Nonetheless, this method is inapplicable in the current context, as
BFRx is not a node in the SPF tree rooted at BFR1
There is a simple solution to the problem though. BFRx could
advertise that it is X's helper and other BFRs will use BFRx (instead
of X's children on the SPF tree) to replace X during its post-SPF
processing as described in section 6.9 of BIER architecture
specification [RFC8279].
3. Additional Considerations
While the scenario in Figure 2 has a local connection between BFRx
and X, it does not have to be like that. As long as BIER packets can
be tunneled to BFRx without requiring X to do BIER forwarding and
BFRx will not send them back to X's upstream BFR, the tethering
solution works.
Additionally, the helper BFRx can be a transit helper, i.e., it has
other connections (instead of being a stub helper that is only
connected to X), as long as BFRx won't send BIER packets tunneled to
it back to the tunnel ingress. Figure 3 below is an example
topology:
------ BFR2 ------- BFER2
/
BFER1 --- BFR1 ---- X ------- BFR3 ------- BFER3
|
|
BFRx ------ BFR4 ------- BFER4
\
------ BFR5 ------- BFER5
Figure 3: A Safe Transit Helper
In the above example, BFR1 can tunnel one copy to BFRx, which will
tunnel to BFR2/BFR3 and send natively to BFR4/BFR5 respectively.

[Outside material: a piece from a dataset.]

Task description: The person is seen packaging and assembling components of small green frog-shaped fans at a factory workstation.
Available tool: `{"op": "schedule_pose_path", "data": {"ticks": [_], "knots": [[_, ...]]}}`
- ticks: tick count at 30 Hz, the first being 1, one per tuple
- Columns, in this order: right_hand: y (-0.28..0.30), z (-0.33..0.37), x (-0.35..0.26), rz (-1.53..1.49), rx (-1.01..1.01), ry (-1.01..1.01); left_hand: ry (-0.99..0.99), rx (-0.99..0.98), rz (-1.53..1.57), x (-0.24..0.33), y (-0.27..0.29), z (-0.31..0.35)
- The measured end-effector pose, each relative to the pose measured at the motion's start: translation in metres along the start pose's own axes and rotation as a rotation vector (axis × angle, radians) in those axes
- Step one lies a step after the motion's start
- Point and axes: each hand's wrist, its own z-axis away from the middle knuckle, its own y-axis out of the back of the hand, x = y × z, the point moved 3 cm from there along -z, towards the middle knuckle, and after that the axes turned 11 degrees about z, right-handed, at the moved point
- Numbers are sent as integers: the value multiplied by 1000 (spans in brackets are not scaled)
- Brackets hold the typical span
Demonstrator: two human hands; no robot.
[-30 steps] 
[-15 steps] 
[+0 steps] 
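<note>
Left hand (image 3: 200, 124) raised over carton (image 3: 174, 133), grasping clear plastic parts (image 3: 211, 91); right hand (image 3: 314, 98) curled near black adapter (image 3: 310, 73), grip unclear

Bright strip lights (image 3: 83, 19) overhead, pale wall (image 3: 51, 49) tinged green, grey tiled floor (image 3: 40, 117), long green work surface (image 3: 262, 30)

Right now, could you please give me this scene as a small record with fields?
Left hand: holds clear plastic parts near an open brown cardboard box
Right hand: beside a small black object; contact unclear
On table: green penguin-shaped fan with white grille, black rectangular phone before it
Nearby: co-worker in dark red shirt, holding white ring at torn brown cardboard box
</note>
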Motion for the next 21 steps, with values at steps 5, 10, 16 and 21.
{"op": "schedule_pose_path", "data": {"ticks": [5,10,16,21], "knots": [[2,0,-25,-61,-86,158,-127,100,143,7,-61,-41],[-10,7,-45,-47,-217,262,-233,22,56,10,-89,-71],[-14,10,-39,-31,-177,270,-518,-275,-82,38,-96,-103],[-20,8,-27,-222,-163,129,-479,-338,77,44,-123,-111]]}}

In the example of Figure 4, there is a connection between BFR1 and
BFRx. If the link metrics are all 1 on the three sides of
BFR1-X-BFRx triangle, loop won't happen but if the BFRx-X metric is 3
while the other two sides of the triangle have metric 1 then BFRx
will send BIER packets tunneled to it from BFR1 back to BFR1, causing
a loop.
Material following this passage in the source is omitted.